E’ la prima volta, nella nostra storia recente della emergenza pandemica, che si mettono formalmente e seriamente in discussione misure governative da parte di un autorevole organo giurisdizionale.

La motivazione dell’ordinanza evidenzia come il contenuto dei DPCM possa toccare questioni di costituzionalità molto importanti che vanno affrontate con urgenza perché in gioco ci sono i destini di cittadini che forse hanno molte ragioni per protestare.

Le due ordinanza ci stimolano ad alcune ulteriori considerazioni.

  1. Da un lato, il governo, proprio alla luce del disposto del richiamato articolo 117, 2° comma, lettera q, della Costituzione, ha il potere esclusivo di assumere decisioni senza l’obbligo della concertazione con le Regioni né tanto meno l’onere di sobbarcarsi l’infinita polemica sui reciproci perimetri di competenza ai sensi del Titolo V della Costituzione.

In base al provvedimento della Corte, sembrerebbe chiaro che il governo abbia perso tempo e sprecato energie continuando a condividere con i Presidenti delle Regioni provvedimenti che avrebbe potuto legittimamente decidere da solo.

Ce ne accorgiamo un anno dopo l’inizio della tragedia pandemica!

Meglio tardi che mai, dice il proverbio.

Speriamo che la coraggiosa presa di posizione della Corte Costituzionale aiuti il nostro Presidente del Consiglio a smetterla di perpetrare mediazioni impossibili e sempre al ribasso con i vari “cacicchi” regionali.

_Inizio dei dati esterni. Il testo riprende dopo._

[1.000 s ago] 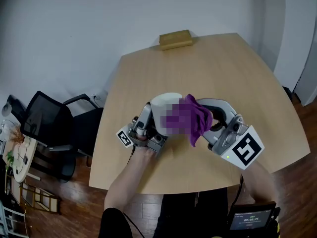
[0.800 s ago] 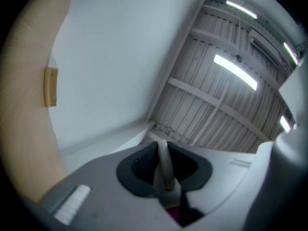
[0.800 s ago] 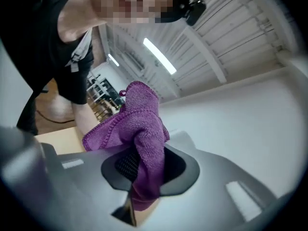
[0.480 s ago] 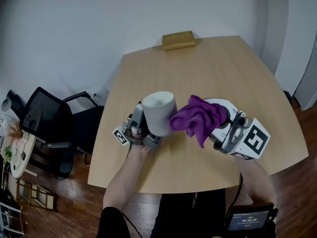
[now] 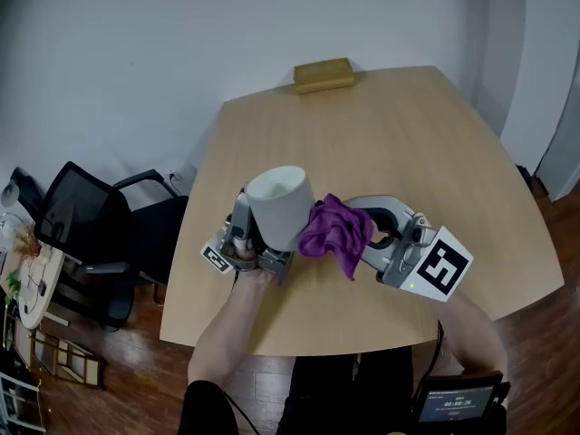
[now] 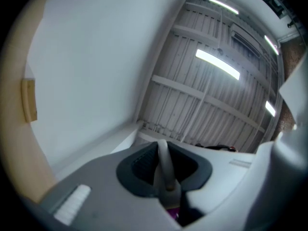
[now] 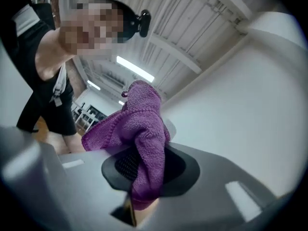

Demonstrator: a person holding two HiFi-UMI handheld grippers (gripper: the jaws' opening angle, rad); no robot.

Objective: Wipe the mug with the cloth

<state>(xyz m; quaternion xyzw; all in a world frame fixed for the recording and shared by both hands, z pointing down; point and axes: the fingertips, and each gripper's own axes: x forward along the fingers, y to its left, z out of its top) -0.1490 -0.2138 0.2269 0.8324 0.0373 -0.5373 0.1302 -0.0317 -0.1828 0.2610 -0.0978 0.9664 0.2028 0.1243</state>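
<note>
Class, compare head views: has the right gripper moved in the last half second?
Yes. Against the wooden block, the right gripper, holding the cloth, shifted left and toward the near edge of the table.

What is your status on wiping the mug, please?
Left gripper shut on pale grey mug, held tilted above wooden table. Right gripper shut on purple cloth, cloth at mug's side. Nothing in the way.
</note>
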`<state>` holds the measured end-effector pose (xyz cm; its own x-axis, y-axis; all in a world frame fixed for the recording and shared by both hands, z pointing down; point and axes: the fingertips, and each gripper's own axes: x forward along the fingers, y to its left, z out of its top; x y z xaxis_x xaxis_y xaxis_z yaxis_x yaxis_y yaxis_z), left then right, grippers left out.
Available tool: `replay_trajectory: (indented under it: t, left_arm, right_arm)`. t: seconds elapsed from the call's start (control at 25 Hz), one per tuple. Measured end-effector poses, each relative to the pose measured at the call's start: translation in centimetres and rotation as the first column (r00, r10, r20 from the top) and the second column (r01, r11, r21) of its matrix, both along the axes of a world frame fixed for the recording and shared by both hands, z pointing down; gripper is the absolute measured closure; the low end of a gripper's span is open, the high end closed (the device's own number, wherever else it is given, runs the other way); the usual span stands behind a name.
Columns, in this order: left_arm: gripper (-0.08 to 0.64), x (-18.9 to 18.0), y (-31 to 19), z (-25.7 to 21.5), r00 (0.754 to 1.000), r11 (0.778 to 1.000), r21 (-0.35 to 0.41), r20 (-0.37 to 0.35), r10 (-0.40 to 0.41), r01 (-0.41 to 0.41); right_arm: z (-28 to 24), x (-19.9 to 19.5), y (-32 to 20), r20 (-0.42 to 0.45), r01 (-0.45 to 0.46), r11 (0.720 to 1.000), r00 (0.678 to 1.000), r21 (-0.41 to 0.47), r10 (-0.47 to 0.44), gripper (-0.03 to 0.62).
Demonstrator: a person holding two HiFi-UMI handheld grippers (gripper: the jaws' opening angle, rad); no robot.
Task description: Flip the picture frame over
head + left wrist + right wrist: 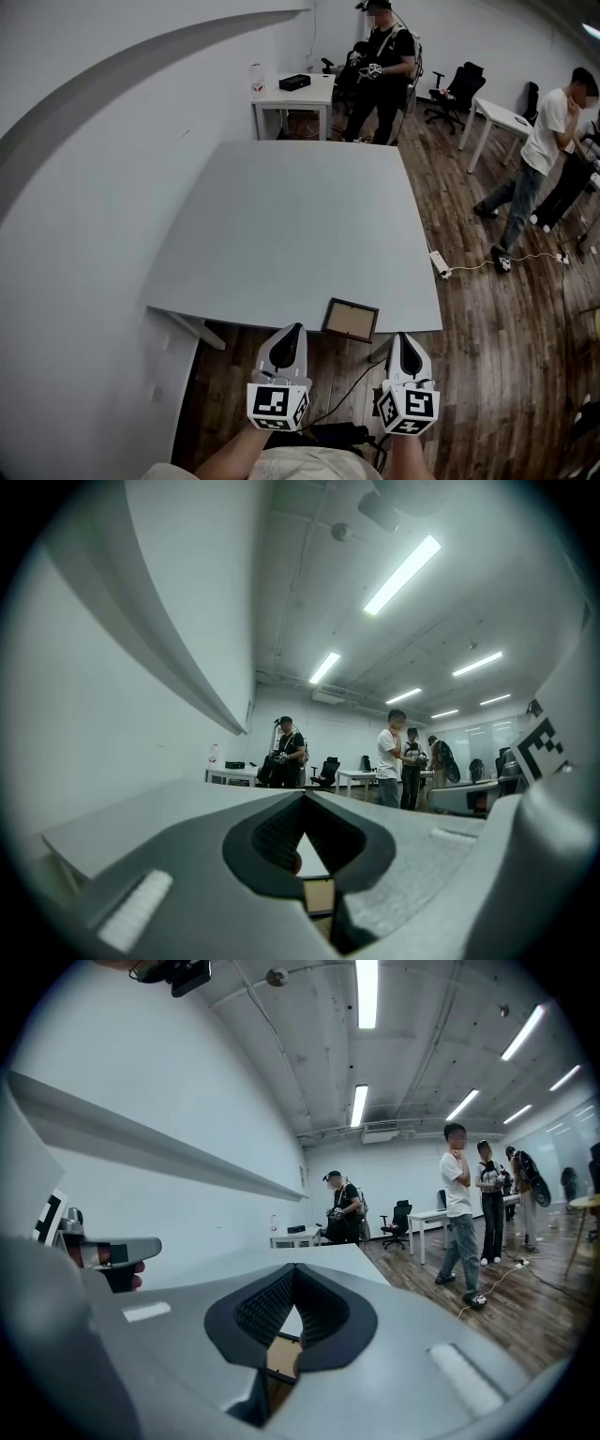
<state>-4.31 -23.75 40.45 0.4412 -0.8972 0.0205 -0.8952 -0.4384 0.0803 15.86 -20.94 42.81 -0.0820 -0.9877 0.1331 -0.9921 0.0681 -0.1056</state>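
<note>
Plainly, in the head view the small rectangular picture frame (351,320), a dark narrow border round a flat brown panel, lies flat at the very near edge of the broad matte grey table (291,225). The left gripper (292,336) and the right gripper (405,339), both smooth pale shells with a marker cube at the back, hang just short of that edge, the frame between their lines and nearer the right one. Each is closed to a point and carries nothing.

As to the step, I judge it open. The brown face could be a backing board or a picture, so the frame may be lying ready to be turned or lying already turned over. Either way neither gripper has hold of it. It sits thin and flush on the top, so any grip would have to start at the rim that meets the table edge.

In the left gripper view, the left gripper (302,801) shows ribbed dark pads met at the tip, nothing between them. The frame (319,895) shows low, beyond them.

In the right gripper view, the right gripper (293,1277) is likewise shut and empty, with the frame's brown panel (279,1358) below the pads.
</note>
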Motion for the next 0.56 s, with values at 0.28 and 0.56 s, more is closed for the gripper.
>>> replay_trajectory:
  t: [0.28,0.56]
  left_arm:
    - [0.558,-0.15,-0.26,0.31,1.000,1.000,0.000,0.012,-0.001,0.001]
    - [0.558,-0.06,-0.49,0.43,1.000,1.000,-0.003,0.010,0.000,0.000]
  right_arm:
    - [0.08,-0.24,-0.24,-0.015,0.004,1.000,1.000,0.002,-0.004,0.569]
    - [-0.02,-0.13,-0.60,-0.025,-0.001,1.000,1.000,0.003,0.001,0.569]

  1. Dall’altro lato, il Consiglio di Stato ha lanciato un forte e chiaro warning al governo: c’è stato un eccesso di concentrazione di potere da parte del Presidente del Consiglio nella emanazione dei DPCM.

Adesso sarà il TAR a decidere ai primi di febbraio se dichiarare illegittimi i numerosi DPCM, firmati da Giuseppe Conte, compreso quello attuale, o se rinviare tutto alla Corte Costituzionale per una verifica sulla legittimità di tali norme rispetto alla nostra Carta.

Intervistata dai giornalisti, l’avv. Silvia Marzot, legale dei tre ricorrenti, ha voluto sottolineare che: “Ricordo che la stessa Presidente della Corte, Marta Cartabia, disse che non esistono diritti speciali in momenti speciali”.

Secondo il legale il ricorso è provvisto di quello che tecnicamente nel gergo giuridico si chiama “Fumus bonus juris” ovvero che, seppur in una valutazione sommaria che è propria della fase cautelare, il ragionamento sviluppato dai ricorrenti risulta fondato. Nel mirino c’è proprio la dichiarazione dello stato di emergenza che viene ritenuta illegittima per vari motivi. Per esempio, Conte, avrebbe dovuto dichiarare lo stato di emergenza dopo un passaggio parlamentare non con un semplice DPCM: serviva un atto avente forza di legge.

Per i ricorrenti il governo ha ignorato queste garanzie procedurali calpestando i loro diritti.

Le due ordinanze, come dicevamo, segnano due aspetti fondamentali nella strategia del governo: i rapporti con le Regioni e l’utilizzo eccessivo dello strumento del DPCM.

Saremo vigili nell’informarvi sugli sviluppi delle due questioni.